Last night I listened to an interview with Charles Blow and Don Lemon on CNN. I usually agree with Charles Blow and find Don Lemon to be an apologist. Not this time.
Don Lemon equated dealing with race relations as a marriage. Lemon believe black people need to play an active role in educating racists. Charles Blow like many in the ‘black intelligentsia’ and just about all the ‘aggrieved intelligentsia’ would have none of it. Blow believes it puts an undue burden on those victimized by racists. Blow thinks the ones with the ‘defect’ are responsible for fixing their own ‘defect.’
Blow may be right in some idealized world. In the real world, we all have ‘defects.’ I had ‘defects’ because of my prejudice towards gay people. I had defects in my unrealized sexism. Absent someone making the case to me those ‘defects’ likely had no chance of being mitigated.
After watching the interview, I took it to Facebook Live to get a pulse of the community. Interestingly I heard both points of view but remain convinced that those aggrieved by racism and all the other ism should play a part in fixing those with the ‘defect’ lest the problem continues. Yes, it is an undue burden. But life has never been fair. We do what is necessary to move forward.
In that light, I reposted my article written right after the Trayvon Martin murder titled “I was Trayvon Martin the day I came to America” on the Coffee Party USA Facebook page. It received some interesting responses.

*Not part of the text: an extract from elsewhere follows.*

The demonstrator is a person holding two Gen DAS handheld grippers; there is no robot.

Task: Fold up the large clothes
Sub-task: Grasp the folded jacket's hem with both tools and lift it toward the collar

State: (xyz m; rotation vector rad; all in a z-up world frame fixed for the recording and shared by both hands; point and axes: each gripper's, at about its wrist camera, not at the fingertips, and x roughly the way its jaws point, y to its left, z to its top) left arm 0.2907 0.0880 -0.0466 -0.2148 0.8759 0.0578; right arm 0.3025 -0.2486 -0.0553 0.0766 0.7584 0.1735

The article expressed my reality. It did it in a hold-your-hand manner to have others walk in the path of the experience living as a black man without applying undue guilt. Some got it. I wonder if others just read the title and decided they would comment. Those are the people that deserve Charles Blow’s dismissal. But others are willing to accept that they have implicit biases when pointed out and are ready to do something about it. Biases are human. We must intentionally fight our prejudices, racial and otherwise.
I respectfully submit that dialogue, civil discourse is the ultimate solution for most people. That conversation must come with an important characteristic. One must allow others to articulate their most inner thoughts irrespective of discomfort and make the pact not to hold it against them. We only know what needs to be mitigated if we are aware there is something there to mitigate. In other words, we have to throw ‘political correctness’ out the door to allow the proper latitude of understanding.
I have made more breakthroughs with that stance than with any. You see, it is not enough to be right. It is not sufficient to know it all. If we want to change people’s heart for a harmonious society, in the long run, we only need to do what it takes, throwing out what has not worked over the last decades. So let’s get busy. Step into the discomfort of making a better America.